Pursuant to Rev. Code Wash. (ARCW) § 42.44.080, a notary public is authorized to perform notarial acts in accordance with the following, as applicable:
  • In receiving an acknowledgment, a notary public must determine and certify, either from personal knowledge or from satisfactory evidence, that the person appearing before the notary public and making the acknowledgement is the person whose true signature is on the document.
  • In receiving an acknowledgment from a person physically unable to sign his/her name or make a mark, a notary public should, in addition to other requirements for taking an acknowledgment, determine and certify from personal knowledge or satisfactory evidence that the person appearing before the notary public is physically unable to sign his/her name or make a mark and is otherwise competent.
  • In receiving a verification upon oath or affirmation, a notary public must determine, either from personal knowledge or from satisfactory evidence, that the person appearing before the notary public and making the verification is the person whose true signature is on the statement verified.
  • In witnessing or attesting a signature, a notary public must determine, either from personal knowledge or from satisfactory evidence, that the signature is that of the person appearing before the notary public and named in the document.
  • In certifying or attesting a copy of a document or other item, a notary public must determine that the proffered copy is a full, true, and accurate transcription or reproduction of that which was copied.
  • In certifying that an event has occurred or an act has been performed, a notary public must determine the occurrence or performance either from personal knowledge or from satisfactory evidence based upon the oath or affirmation of a credible witness personally known to the notary public.
  • A notary public has satisfactory evidence that a person is the person described in a document if that person: (a) Is personally known to the notary public; (b) is identified upon the oath or affirmation of a credible witness personally known to the notary public; or (c) is identified on the basis of identification documents.
  • The signature and seal or stamp of a notary public is prima facie evidence that the signature of the notary is genuine and that the person is a notary public.
  • A notary public is disqualified from performing a notarial act when the notary is a signer of the document which is to be notarized.
A notarial act has the same effect under the law of Washington State as if performed by a notary public of this state, if performed in jurisdiction of and under authority of a foreign nation or another state, commonwealth, territory, district, or possession of the U.S. by any of the following persons:
  • A notary public of that jurisdiction;
  • A judge, clerk, or deputy clerk of a court of that jurisdiction; or
  • Any other person authorized by the law of that jurisdiction to perform notarial acts.

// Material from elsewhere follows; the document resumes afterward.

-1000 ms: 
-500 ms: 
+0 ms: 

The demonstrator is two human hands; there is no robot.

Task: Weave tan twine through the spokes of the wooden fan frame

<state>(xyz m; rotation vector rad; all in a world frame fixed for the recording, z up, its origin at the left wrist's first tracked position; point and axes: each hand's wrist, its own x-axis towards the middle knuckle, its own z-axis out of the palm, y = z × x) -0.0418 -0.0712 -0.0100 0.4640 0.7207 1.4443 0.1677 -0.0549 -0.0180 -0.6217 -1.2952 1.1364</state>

A notarial act has the same effect under the law of this state as if performed by a notary public of this state if performed by any of the following persons under authority granted by the law of the U.S.:
  • A judge, clerk, or deputy clerk of a court;
  • A commissioned officer in active service with the military forces of the United States;
  • An officer of the foreign service or consular agent of the United States; or
  • Any other person authorized by federal law to perform notarial acts.
Rev. Code Wash. (ARCW) § 42.44.160 provides that a notary public commits official misconduct when s/he signs a certificate evidencing a notarial act, knowing that the contents of the certificate are false.  Official misconduct also constitutes unprofessional conduct for which disciplinary action may be taken.  A notary public who commits an act of official misconduct is guilty of a gross misdemeanor.  Similarly, any person not appointed as a notary public who acts as or otherwise impersonates a notary public is guilty of a a gross misdemeanor.